- [Records for the exercise]

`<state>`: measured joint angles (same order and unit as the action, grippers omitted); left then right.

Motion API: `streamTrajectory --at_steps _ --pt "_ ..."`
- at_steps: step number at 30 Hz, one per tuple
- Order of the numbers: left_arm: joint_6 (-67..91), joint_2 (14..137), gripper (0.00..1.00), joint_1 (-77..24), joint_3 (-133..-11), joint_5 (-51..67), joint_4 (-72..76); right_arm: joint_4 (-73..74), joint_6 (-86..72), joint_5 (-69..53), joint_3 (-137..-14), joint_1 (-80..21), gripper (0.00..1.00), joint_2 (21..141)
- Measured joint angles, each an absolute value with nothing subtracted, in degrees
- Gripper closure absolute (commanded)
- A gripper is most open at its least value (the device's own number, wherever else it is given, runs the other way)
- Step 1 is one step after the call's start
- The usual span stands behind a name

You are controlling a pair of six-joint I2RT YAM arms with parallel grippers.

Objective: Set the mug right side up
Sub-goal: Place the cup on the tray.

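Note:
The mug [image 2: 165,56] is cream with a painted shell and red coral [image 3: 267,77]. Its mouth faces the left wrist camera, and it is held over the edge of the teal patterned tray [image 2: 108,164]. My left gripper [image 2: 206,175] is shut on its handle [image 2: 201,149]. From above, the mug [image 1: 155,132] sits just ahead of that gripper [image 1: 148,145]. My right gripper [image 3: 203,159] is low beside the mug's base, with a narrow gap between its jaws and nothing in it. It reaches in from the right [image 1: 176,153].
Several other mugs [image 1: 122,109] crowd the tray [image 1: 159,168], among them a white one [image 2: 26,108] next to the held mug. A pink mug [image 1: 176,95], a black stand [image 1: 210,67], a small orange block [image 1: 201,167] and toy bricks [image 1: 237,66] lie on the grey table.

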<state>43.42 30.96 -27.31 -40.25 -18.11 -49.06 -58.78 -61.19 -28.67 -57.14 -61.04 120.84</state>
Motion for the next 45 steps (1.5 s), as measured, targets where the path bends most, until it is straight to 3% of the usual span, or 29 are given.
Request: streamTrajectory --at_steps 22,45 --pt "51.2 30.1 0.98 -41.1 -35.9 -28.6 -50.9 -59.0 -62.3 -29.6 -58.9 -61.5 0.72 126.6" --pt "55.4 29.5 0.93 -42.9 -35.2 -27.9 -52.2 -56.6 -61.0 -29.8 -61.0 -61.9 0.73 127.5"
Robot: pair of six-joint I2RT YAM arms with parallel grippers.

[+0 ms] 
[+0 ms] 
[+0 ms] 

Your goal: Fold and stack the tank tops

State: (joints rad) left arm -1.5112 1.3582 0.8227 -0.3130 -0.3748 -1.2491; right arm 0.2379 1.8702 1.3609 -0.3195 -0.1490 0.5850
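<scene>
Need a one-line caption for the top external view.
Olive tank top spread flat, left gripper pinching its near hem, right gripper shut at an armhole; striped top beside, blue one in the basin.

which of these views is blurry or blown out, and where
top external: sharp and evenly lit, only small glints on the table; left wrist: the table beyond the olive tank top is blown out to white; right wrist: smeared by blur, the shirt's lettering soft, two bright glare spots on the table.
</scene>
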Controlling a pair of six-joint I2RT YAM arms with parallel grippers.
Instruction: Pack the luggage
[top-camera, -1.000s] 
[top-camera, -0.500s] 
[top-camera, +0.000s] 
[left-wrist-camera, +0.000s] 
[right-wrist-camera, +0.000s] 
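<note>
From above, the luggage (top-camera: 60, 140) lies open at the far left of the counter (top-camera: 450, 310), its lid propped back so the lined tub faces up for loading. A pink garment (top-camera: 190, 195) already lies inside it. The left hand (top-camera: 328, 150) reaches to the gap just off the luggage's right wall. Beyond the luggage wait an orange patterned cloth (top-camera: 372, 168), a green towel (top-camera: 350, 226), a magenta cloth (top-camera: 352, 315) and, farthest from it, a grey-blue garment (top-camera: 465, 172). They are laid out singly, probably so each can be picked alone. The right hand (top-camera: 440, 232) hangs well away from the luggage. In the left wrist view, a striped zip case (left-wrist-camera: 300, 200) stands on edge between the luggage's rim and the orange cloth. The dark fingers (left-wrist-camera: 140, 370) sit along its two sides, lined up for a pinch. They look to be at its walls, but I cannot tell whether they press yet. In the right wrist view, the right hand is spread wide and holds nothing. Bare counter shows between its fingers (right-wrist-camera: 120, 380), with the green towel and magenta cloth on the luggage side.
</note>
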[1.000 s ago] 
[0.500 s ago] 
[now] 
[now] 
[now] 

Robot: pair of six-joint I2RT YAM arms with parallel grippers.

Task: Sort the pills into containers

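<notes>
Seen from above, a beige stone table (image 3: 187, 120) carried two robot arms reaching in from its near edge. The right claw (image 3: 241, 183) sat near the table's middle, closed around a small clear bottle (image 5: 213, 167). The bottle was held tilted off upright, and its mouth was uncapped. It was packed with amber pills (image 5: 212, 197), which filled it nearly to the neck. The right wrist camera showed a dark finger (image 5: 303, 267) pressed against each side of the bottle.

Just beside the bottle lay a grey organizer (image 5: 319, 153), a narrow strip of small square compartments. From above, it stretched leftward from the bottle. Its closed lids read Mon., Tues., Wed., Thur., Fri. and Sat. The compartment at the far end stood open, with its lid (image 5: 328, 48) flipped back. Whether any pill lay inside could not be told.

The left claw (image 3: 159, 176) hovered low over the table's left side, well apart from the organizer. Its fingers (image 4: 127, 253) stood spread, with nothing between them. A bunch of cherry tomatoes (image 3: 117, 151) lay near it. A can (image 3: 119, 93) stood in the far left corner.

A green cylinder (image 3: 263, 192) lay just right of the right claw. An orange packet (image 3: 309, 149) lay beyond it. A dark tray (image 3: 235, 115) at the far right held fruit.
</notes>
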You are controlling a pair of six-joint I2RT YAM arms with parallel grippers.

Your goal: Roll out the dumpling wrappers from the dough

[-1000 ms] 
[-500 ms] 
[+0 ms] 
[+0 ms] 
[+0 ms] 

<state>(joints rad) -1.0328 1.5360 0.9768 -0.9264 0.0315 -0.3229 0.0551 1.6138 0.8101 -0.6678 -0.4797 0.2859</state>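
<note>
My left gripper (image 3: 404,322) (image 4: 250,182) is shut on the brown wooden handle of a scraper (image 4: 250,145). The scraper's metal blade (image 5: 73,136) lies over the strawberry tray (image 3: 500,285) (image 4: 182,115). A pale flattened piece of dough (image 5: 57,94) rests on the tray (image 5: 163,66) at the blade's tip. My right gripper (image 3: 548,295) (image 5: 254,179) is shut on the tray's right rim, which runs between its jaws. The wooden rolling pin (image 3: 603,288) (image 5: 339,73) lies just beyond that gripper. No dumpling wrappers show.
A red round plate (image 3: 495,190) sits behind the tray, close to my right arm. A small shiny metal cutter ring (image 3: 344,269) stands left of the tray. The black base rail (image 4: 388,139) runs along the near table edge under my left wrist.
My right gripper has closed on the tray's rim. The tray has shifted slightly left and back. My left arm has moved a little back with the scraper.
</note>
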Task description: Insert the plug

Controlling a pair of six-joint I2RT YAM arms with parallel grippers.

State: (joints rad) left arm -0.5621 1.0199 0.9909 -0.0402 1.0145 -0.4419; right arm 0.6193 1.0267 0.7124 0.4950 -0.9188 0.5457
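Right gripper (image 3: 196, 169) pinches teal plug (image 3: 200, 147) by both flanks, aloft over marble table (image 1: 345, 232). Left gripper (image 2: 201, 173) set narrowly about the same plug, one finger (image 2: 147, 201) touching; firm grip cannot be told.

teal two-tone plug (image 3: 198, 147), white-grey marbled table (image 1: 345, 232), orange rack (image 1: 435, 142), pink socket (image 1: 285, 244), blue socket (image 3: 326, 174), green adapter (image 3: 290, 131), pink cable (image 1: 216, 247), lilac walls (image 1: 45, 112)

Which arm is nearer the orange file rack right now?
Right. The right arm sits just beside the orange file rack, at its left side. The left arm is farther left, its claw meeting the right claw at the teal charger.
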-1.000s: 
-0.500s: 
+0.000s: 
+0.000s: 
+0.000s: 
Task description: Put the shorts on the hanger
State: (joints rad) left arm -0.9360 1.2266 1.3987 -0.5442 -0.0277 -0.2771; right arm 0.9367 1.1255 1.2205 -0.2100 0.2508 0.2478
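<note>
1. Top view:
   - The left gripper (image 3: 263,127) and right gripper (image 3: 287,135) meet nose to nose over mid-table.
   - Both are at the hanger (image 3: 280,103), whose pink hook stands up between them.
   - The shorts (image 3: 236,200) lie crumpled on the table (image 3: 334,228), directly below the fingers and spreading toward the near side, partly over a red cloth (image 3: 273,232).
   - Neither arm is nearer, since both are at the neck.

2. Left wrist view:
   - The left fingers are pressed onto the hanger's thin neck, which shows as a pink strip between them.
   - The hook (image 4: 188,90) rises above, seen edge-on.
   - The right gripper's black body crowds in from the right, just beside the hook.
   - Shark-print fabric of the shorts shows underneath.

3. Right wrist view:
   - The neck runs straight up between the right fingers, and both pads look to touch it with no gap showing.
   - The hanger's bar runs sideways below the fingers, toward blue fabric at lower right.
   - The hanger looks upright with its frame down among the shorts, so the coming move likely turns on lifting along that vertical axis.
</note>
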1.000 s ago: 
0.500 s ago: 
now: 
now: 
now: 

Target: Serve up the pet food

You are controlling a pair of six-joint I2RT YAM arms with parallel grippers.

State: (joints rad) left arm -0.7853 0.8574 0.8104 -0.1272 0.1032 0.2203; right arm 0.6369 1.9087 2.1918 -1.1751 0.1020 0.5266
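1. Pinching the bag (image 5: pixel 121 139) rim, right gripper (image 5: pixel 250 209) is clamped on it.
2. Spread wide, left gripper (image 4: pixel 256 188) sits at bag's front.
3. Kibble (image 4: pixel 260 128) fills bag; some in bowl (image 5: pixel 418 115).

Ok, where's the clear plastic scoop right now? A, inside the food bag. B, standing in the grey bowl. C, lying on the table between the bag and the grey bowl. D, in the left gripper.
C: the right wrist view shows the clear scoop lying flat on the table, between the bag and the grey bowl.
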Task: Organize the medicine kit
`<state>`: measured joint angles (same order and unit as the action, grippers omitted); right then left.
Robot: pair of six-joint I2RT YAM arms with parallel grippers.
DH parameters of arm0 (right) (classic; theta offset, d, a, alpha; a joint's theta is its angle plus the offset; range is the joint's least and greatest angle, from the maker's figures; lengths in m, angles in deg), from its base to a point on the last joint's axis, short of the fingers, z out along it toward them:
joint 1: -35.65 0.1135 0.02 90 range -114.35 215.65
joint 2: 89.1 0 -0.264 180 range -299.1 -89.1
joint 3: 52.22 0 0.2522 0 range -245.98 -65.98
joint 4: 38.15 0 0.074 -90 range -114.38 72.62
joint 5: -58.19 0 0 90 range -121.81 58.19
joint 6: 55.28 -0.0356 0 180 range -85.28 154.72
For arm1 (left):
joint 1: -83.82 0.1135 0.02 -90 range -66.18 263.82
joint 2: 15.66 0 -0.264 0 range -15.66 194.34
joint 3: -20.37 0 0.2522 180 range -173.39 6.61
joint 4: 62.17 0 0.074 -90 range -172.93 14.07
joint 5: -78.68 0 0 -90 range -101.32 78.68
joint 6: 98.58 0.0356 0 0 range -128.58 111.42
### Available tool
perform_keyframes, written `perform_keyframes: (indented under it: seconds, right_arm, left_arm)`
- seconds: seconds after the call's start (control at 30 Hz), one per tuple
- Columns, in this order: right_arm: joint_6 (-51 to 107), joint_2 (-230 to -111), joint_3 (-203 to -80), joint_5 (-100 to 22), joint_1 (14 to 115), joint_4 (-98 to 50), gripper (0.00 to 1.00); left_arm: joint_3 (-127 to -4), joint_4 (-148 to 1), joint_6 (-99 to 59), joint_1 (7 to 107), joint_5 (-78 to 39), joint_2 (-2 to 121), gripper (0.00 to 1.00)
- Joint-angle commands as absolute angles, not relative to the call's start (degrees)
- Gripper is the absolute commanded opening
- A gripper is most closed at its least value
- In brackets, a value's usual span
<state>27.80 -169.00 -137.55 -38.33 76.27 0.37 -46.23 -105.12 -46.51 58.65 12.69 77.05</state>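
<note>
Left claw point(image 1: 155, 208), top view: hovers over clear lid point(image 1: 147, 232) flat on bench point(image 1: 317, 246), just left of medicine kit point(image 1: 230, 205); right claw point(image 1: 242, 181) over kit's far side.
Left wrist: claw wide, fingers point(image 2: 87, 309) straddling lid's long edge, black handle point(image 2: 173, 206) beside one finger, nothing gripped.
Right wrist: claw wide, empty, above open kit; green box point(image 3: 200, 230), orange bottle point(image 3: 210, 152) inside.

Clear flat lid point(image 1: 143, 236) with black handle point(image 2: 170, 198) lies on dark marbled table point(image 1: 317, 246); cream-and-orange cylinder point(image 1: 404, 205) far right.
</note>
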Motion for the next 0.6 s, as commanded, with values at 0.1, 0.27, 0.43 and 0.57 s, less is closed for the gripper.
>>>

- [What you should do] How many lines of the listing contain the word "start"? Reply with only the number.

- [Answer to this exercise] 3